Gather each line of the records where "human" appears.

****************************************

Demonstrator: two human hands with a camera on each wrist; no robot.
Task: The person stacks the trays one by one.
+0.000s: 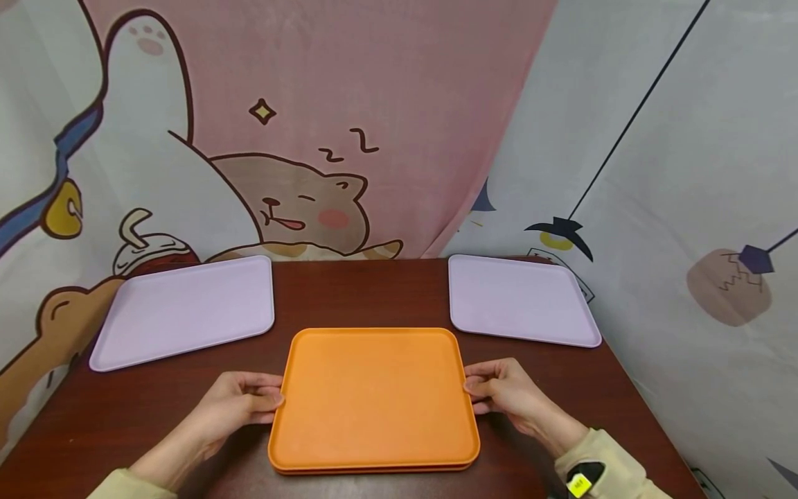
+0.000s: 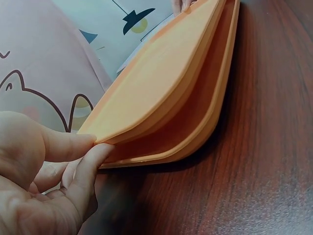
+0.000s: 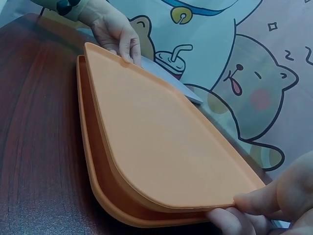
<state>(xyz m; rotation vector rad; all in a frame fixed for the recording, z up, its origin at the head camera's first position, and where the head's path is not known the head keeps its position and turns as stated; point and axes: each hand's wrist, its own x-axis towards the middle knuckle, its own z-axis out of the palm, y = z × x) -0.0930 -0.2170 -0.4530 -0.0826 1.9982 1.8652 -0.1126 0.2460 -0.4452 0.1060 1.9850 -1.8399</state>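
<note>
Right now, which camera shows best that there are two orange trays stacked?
The right wrist view: the top orange tray is lifted off the bottom orange tray, with a gap between. The left wrist view shows the same gap closer. The head view shows only a thin double edge.

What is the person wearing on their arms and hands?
Both hands are bare, with no gloves or rings to be seen. The left hand comes out of a pale cream sleeve. The right hand has the same cream sleeve, and on that wrist sits a small black device with a yellow label.
</note>
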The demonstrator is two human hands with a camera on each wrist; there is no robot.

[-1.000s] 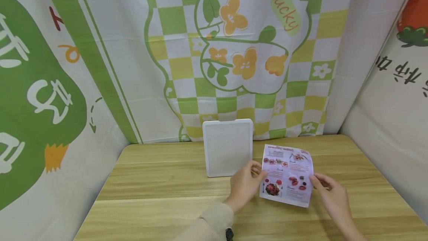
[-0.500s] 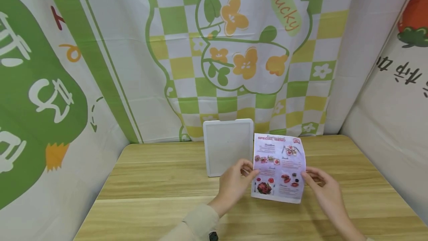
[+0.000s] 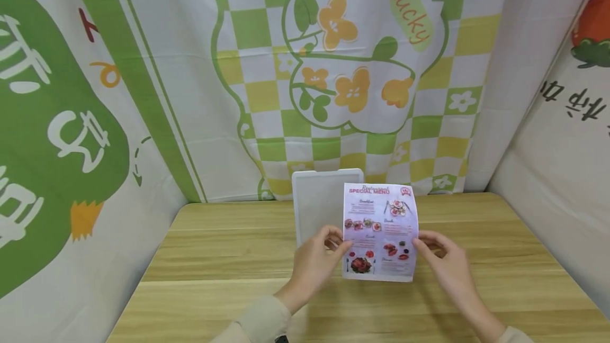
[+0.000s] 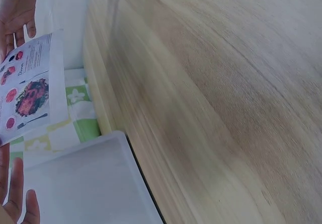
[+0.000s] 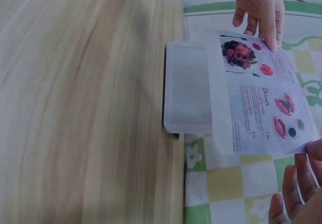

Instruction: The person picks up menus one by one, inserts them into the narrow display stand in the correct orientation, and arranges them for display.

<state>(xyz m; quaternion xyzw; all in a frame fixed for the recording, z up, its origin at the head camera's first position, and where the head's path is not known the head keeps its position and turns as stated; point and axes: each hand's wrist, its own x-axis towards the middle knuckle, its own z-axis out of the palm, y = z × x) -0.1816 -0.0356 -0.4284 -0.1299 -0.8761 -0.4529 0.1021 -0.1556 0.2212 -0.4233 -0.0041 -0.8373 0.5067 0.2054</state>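
Paper menu [image 3: 379, 232]: held up on the near side of the white board [image 3: 316, 205], slightly right.
Left hand [image 3: 314, 262]: pinches left edge.
Right hand [image 3: 447, 262]: pinches right edge.
Menu tension: keep light and even.

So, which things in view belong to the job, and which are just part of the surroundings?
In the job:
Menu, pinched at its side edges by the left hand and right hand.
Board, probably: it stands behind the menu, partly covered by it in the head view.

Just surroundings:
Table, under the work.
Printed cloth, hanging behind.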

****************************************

- _Response_
Demonstrator: two human hands with a camera on each wrist; no robot.
The demonstrator is two human hands with a camera on each wrist; there is no robot.

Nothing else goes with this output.